El soldado entornó los ojos; luego asintió con la cabeza, lentamente. ¡Hambre! Él mismo había perdido a un hijo de corta edad: el niño empezó a perder peso hasta que unas simples fiebres se lo llevaron. Su esposa lo abrazaba igual que aquella mujer hacía con el muchacho. Y él los veía a los dos, ella llorando, el pequeño buscando cobijo en sus pechos, igual…

– Llévalo a su casa -le dijo el oficial a la mujer.

«Hambre -murmuró volviendo a mirar hacia el cadáver en llamas de Bernat-. ¡Malditos genoveses!»

 

Había amanecido en Barcelona.

– ¡Joan! -gritó Arnau nada más abrir la puerta.

Pere y Mariona, en la planta baja, sentados junto al hogar, le indicaron que guardase silencio.

– Duerme -le dijo Mariona.

La mujer lo había llevado a casa y les había contado lo sucedido. Los dos ancianos lo cuidaron hasta que el muchacho logró conciliar el sueño; después, se sentaron al calor del hogar.

– ¿Qué será de ellos? -le preguntó Mariona a su esposo-; sin Bernat, el muchacho no aguantará en las cuadras.
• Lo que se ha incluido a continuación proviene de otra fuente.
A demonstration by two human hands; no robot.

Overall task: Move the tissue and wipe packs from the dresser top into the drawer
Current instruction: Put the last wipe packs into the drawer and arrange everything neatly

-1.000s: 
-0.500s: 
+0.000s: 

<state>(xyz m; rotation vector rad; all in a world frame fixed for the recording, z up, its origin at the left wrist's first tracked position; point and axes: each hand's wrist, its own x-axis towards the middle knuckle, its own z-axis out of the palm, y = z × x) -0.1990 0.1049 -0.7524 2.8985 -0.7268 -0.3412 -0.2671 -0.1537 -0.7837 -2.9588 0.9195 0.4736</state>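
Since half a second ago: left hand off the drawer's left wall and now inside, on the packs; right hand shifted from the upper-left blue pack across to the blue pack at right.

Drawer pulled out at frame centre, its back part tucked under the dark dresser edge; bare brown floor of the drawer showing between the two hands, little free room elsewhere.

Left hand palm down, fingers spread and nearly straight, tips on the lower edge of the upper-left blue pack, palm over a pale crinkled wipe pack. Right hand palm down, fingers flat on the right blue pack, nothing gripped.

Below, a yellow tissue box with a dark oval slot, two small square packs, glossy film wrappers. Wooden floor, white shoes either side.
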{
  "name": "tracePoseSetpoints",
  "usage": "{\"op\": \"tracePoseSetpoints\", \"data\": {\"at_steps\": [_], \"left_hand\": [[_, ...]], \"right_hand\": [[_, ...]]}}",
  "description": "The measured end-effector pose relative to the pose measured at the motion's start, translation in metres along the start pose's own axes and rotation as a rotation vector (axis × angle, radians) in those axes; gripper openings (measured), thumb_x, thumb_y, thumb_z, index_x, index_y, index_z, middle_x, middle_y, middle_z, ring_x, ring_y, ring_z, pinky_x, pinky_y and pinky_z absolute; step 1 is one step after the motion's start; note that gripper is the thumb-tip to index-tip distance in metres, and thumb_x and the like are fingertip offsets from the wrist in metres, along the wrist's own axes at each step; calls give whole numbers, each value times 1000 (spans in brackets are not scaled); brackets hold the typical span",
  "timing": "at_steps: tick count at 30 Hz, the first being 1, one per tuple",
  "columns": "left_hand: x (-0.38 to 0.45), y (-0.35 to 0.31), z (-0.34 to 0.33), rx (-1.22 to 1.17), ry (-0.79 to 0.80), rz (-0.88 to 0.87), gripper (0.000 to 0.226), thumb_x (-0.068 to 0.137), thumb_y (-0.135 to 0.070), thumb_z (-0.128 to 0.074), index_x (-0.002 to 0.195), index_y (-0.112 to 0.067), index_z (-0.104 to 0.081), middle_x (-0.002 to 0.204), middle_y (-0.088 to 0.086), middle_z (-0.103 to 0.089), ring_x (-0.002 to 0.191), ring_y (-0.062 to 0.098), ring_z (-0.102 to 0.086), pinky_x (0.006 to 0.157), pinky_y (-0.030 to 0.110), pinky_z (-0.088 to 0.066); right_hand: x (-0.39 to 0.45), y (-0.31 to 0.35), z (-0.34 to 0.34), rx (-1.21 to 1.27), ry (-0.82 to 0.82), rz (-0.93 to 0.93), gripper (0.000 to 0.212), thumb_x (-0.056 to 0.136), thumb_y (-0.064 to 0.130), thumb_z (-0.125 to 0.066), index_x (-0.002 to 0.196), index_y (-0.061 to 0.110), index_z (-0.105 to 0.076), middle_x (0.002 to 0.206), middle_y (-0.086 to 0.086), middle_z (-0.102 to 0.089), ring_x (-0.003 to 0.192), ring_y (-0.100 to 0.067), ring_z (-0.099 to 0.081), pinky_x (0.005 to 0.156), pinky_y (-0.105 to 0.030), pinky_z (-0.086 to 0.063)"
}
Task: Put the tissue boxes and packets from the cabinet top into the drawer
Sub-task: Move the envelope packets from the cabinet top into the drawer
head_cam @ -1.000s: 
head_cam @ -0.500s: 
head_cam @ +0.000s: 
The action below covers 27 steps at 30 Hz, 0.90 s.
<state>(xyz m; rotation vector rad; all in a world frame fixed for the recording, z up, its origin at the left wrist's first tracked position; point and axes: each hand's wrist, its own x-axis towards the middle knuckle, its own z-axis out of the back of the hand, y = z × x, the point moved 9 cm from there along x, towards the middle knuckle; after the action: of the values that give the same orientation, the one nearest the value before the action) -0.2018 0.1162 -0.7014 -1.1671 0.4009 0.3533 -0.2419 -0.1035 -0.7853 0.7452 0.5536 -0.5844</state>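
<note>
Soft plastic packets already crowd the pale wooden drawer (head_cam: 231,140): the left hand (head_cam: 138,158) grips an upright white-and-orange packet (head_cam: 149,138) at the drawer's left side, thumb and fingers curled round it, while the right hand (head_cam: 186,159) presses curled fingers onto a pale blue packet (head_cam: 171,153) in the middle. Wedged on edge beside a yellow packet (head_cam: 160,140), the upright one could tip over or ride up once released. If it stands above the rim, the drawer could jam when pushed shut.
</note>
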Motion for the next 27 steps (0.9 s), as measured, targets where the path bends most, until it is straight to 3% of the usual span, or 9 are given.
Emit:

«Y nosotros no podemos mantenerlos», pensó Pere. No podían permitirse dejarles la habitación sin cobrar, ni darles de comer. Pere se extrañó del brillo que había en los ojos de Arnau. ¡Acababan de ejecutar a su padre! Incluso le había prendido fuego; se lo contó la mujer. ¿A qué venía aquel brillo?

– ¡Soy un bastaix l -anunció Arnau dirigiéndose a los escasos restos de la cena de la noche anterior, fríos en la olla.

Los dos ancianos se miraron y después miraron al muchacho, que comía directamente del cucharón, de espaldas a ellos. ¡Estaba famélico! La falta de grano le había afectado, como a toda Barcelona. ¿Cómo iba aquel niño delgado a cargar nada?

Mariona negó con la cabeza, mirando a su esposo.

– Dios dirá -le contestó Pere.

– ¿Decíais? -preguntó Arnau volviéndose, con la boca llena.

– Nada, hijo, nada.

– Tengo que irme -dijo Arnau, que cogió un pedazo de pan duro y le dio un bocado. Los deseos de preguntarle lo que había sucedido en la plaza chocaban con una ilusión nueva: unirse a sus nuevos compañeros. Se decidió-: Cuando Joan despierte, contádselo.

 

En abril se iniciaba la época de navegación, interrumpida desde octubre. Los días se alargaban, los grandes barcos empezaban a arribar a puerto o a salir de él y nadie, ni patronos, ni armadores, ni pilotos, deseaba estar más tiempo del estrictamente necesario en el peligroso puerto de Barcelona.